Rabu, 19 Februari 2014

Untuk Inilah Teman Ada [#FF2in1]

            Talita berulah lagi. Bukan dengan tindakan sarkastis seperti preman atau penjahat sih, bukan. Tapi perang dingin denganku dan kedua temanku yang lain. Selalu gelagat aneh itu. Kami sih sudah biasa. Bad mood yang berimbas uring-uringan, diam dan nggak enaklah pokoknya kalau mau diajak bercanda. Yang seperti ini nih kerjaan dia yang big no buat kita-kita. Nggak pake salam atau pertanda apa-apa lagi. Duh, kalau sudah begini yasudah, mau gimana lagi, buat mencairkan suasana juga nggak bisa. Intinya, harus nungguin bad mood-nya hilang baru kita bisa ngajak ngobrol dia. Capek deh ya ngehadapin teman kita yang satu ini kalau udah begini, berulang-ulang lagi.
            “Mel… tinggalin dulu aja nih si Lita?” tanyaku pada Melda.
            “Iya deh, percuma aja kan kalau ditunggu nggak mendingan-mendingan juga…”
            “Baiklah…”
Aku dan Melda memutar arah duduk kami, lalu hendak melangkah menjauh sebelum tiba-tiba…
            “Melda, Fanya, mau kemana kalian?” panggil seseorang, Saskia.
Aku dan Melda berpandang-pandangan.
            “Talita bikin ulah lagi tuh Sas, kita gak betah nungguin di sini…,” ucapku berbisik-bisik.
Saskia menggeleng-gelengkan kepala. Lalu dia mendekati Talita.
            “Lita, what’s going on? You look so bad…, sapa Saskia setelah menepuk bahu Talita lembut.
Talita menatap Saskia dengan pandangan kosong. Lalu tiba-tiba memeluknya. Pertahanan airmatanya jebol. Aku dan Melda saling pandang, menyaksikan dalam diam.
            “Ma..mam..mama sama Papa tengkar.. lagi Sas, pa..parah…,” jawab Talita sesenggukan.
Saskia mengusap-usap kepala Talita, matanya juga turut berair.
            “Sudah, nangis aja Lit.. gak papa kalau itu bisa nenangin kamu…,” ucapnya.

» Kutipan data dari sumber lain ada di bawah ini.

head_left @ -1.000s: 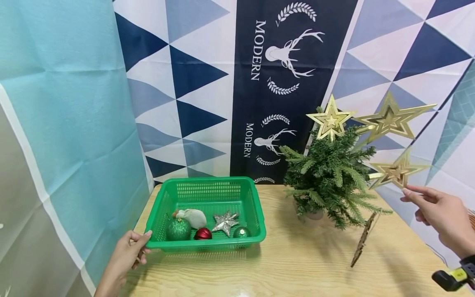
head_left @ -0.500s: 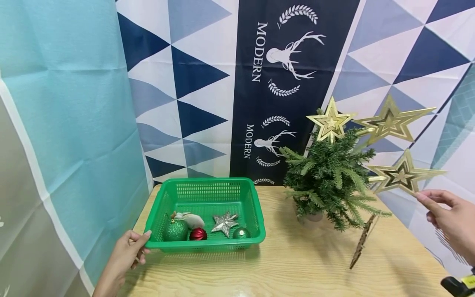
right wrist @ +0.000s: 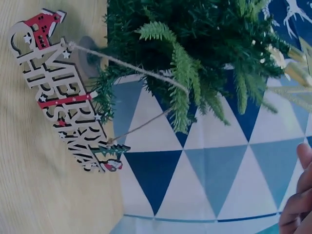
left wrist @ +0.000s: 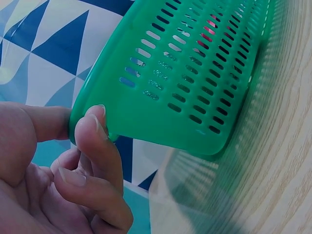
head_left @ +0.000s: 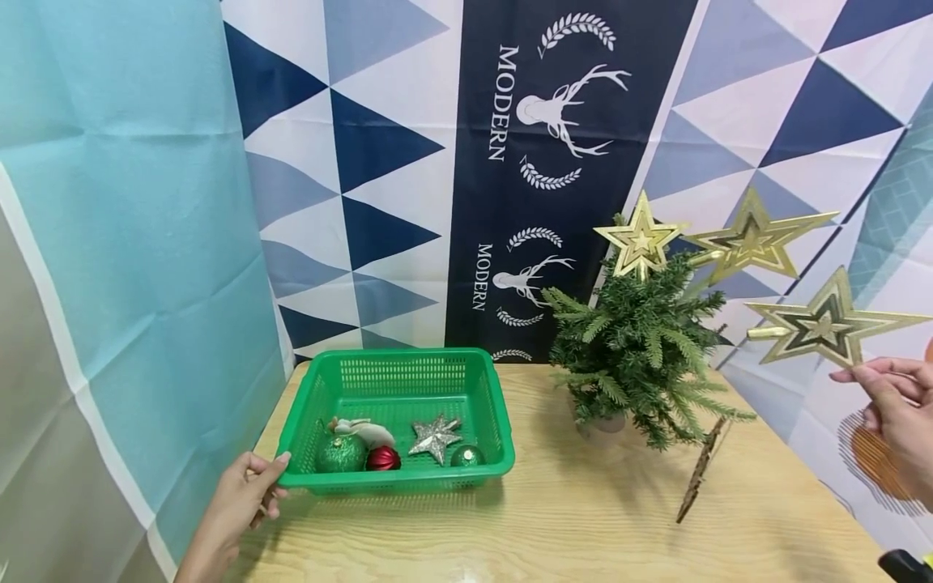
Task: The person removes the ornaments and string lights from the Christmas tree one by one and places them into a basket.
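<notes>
Gold star (head_left: 824, 328): right of the tree (head_left: 634, 348), gap between; right hand (head_left: 900, 405) pinches its lower tip.
Green basket (head_left: 394, 479): near the table's left edge (head_left: 279, 416), apart from the tree; left hand (head_left: 244, 495) grips its corner.

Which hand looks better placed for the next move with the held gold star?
Probably the right hand: it pinches that gold star beside the tree, while the left hand grips the green basket.

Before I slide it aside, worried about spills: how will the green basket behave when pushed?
The green basket is probably light for its size, given its slotted walls. It seems unlikely to tip, being wide and low. The red ball and larger green ball inside may roll, as both are round.
</notes>
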`<action>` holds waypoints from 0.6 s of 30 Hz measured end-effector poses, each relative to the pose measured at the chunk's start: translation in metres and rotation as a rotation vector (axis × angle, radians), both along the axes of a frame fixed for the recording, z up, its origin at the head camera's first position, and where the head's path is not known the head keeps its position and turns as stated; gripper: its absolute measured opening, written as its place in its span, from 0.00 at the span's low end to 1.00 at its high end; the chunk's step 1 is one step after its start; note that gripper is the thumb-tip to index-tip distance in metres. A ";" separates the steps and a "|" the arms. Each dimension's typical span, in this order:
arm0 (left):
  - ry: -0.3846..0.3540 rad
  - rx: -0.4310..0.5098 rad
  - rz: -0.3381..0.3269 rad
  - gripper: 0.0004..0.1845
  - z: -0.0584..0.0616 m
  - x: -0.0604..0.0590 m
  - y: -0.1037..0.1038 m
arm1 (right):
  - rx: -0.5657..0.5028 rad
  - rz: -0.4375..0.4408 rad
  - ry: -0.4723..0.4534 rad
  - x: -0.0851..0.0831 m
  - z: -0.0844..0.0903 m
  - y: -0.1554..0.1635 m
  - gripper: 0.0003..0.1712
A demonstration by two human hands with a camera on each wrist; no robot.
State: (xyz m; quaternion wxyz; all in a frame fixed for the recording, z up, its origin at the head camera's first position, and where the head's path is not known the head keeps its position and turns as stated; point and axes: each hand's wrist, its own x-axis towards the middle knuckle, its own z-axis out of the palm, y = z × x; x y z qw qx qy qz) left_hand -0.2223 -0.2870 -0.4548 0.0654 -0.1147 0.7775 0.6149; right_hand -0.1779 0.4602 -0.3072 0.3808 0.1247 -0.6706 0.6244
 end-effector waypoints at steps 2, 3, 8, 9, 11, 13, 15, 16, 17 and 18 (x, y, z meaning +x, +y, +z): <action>0.002 -0.004 -0.003 0.26 0.001 0.000 0.000 | 0.045 -0.079 0.011 0.003 0.004 -0.007 0.14; 0.002 -0.006 -0.004 0.26 0.001 0.000 0.000 | 0.093 -0.135 0.004 0.004 0.007 -0.010 0.15; 0.001 -0.010 -0.003 0.27 0.001 0.001 -0.001 | 0.230 -0.267 -0.022 0.008 0.019 -0.030 0.15; 0.002 -0.010 -0.003 0.27 0.001 0.001 -0.001 | 0.235 -0.267 -0.020 0.009 0.021 -0.034 0.15; 0.002 -0.010 -0.001 0.27 0.001 0.002 -0.001 | 0.189 -0.209 0.003 0.010 0.023 -0.040 0.13; 0.003 -0.007 0.000 0.26 0.002 0.002 -0.001 | 0.170 -0.158 0.026 0.012 0.025 -0.045 0.11; 0.002 -0.005 0.001 0.26 0.002 0.003 0.000 | 0.115 -0.064 0.057 0.013 0.026 -0.049 0.10; 0.002 -0.004 0.001 0.26 0.002 0.003 0.000 | 0.103 -0.036 0.064 0.014 0.027 -0.051 0.09; 0.001 -0.004 0.003 0.25 0.002 0.003 0.001 | 0.101 -0.017 0.069 0.015 0.028 -0.053 0.09; 0.002 -0.004 0.001 0.25 0.002 0.003 0.001 | 0.112 -0.018 0.067 0.016 0.029 -0.055 0.09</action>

            Untuk beberapa waktu Talita menangis dalam pelukan Saskia. Kami berkumpul dalam bungkam. Astaga… kenapa kami tadi malah berniat meninggalkannya? Sungguh, selama ini kami tidak pernah mau menanyakan alasan kenapa tiba-tiba Talita menjadi bad mood. Ternyata, bisa jadi saat itu Talita sedang sedih tapi tidak bisa mengungkapkannya. Dan kali ini, puncaknya. Teman macam apa kami… Melihat Talita masih menangis sesenggukan dalam pelukan Saskia, tanpa diberi aba-aba kami langsung menghambur kearah mereka. Pertahanan air mataku turut jebol. Trenyuh melihat Talita sekaligus merutuki kebodohanku. Seharusnya, untuk inilah teman ada. Teman yang baik, harusnya bisa menjadi saudara dan ada dalam suka  dan duka.